20.11 - Minors And Cofactors

In the previous section, we saw area of triangles. In this section, we will see Minors and Cofactors.

Minors

Some basics about Minors can be written in 6 steps:
1. Consider a determinant.
2. Pick any element aij from that determinant.
3. Delete one row and one column:
   ♦ Delete the row in which aij is situated (the ith row)
   ♦ Delete the column in which aij is situated (the jth column)
4. After deleting the above row and column, we get a new determinant.
• This new determinant is called the Minor of aij
5. Minor of aij is denoted by Mij.
6. Since one row and one column are being deleted from the original determinant, we can write a useful point.
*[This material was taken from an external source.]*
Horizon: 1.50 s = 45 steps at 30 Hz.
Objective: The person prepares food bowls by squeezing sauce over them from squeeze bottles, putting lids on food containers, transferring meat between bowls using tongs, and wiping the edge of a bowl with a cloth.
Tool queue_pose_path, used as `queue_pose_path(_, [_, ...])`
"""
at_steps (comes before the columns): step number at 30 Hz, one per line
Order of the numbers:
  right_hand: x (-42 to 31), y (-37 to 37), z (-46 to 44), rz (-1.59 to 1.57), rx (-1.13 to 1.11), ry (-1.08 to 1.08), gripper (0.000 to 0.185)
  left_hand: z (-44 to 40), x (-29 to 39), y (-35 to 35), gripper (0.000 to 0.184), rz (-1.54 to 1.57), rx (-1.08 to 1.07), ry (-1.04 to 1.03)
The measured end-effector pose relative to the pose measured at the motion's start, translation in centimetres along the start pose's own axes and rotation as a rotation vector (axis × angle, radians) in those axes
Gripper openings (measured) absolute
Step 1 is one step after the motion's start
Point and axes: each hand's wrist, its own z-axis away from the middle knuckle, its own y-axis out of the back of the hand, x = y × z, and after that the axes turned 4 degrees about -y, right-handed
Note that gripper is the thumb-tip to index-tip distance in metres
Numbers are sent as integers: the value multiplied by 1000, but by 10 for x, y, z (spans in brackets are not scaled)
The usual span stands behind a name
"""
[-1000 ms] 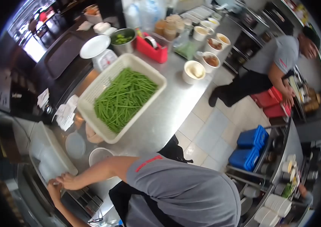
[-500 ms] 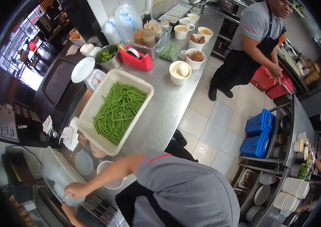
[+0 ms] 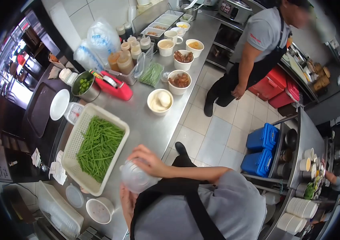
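My right hand lies with curled fingers over the top of a round, translucent plastic lid; I cannot tell whether it is one lid or a stack. Below it, my left hand grips the near side, partly hidden by my apron. Left of my hands stands a cream perforated basket holding green beans. A white tub with a little residue inside is beside the basket's lower corner, and a loose round lid lies near it. Another white basket holds clear plastic pieces.
White bowls of food, one creamy white and one brown, line the steel counter's edge. Beyond are a red tape dispenser, a pot of limes, sauce bottles and a scale. A co-worker stands across the aisle.
My hands have come up from the white basket at the lower left to the counter's front edge, bringing the translucent lid. My view has shifted. The co-worker has turned away, arm lowered.
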Motion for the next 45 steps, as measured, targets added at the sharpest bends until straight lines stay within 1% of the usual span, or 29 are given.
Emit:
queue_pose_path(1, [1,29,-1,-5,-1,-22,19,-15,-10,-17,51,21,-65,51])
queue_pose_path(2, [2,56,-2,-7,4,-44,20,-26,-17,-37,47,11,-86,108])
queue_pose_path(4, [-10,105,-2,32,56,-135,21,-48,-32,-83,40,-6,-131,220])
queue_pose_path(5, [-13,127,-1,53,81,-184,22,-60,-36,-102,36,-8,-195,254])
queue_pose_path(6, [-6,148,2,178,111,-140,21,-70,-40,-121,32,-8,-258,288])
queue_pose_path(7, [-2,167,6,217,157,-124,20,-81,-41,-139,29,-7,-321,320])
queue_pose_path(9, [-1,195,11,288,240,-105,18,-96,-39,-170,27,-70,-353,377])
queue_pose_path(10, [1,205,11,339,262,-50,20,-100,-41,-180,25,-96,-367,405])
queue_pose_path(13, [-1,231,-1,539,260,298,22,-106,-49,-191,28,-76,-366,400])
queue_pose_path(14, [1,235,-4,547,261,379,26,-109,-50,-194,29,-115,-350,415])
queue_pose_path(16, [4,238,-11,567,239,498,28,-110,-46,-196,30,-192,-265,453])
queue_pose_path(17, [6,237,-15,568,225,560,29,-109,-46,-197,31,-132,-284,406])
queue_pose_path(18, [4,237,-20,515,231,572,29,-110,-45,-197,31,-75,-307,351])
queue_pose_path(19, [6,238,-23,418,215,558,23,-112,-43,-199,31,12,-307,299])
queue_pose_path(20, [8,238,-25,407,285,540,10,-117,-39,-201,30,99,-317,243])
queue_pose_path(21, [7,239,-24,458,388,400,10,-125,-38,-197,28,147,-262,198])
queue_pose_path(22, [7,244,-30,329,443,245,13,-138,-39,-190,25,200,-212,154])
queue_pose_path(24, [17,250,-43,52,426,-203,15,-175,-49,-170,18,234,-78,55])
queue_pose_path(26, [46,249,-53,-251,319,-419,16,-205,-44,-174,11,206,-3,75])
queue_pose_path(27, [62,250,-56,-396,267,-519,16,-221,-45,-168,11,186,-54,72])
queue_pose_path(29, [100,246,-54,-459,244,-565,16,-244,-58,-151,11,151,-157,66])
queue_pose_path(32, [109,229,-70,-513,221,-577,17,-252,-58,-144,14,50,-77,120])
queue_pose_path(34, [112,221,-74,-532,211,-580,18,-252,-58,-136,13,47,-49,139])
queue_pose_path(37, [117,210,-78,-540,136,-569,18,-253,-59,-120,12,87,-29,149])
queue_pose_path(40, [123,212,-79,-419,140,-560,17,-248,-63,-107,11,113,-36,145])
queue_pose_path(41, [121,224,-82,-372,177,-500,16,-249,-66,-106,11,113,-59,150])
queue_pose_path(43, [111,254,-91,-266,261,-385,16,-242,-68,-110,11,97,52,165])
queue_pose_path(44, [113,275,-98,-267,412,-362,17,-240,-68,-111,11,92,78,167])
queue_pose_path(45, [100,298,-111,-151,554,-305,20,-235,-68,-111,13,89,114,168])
It can be written in 2 steps:
(i) Consider any determinant of order n, where n≥2.
(ii) We know how to write the Minor of any element of that determinant. All those Minors will be of the order (n-1).
(iii) We cannot consider determinants whose order is less than 2. This is because, in such determinants, there will be only one element. It is not possible to find the Minor of that single element.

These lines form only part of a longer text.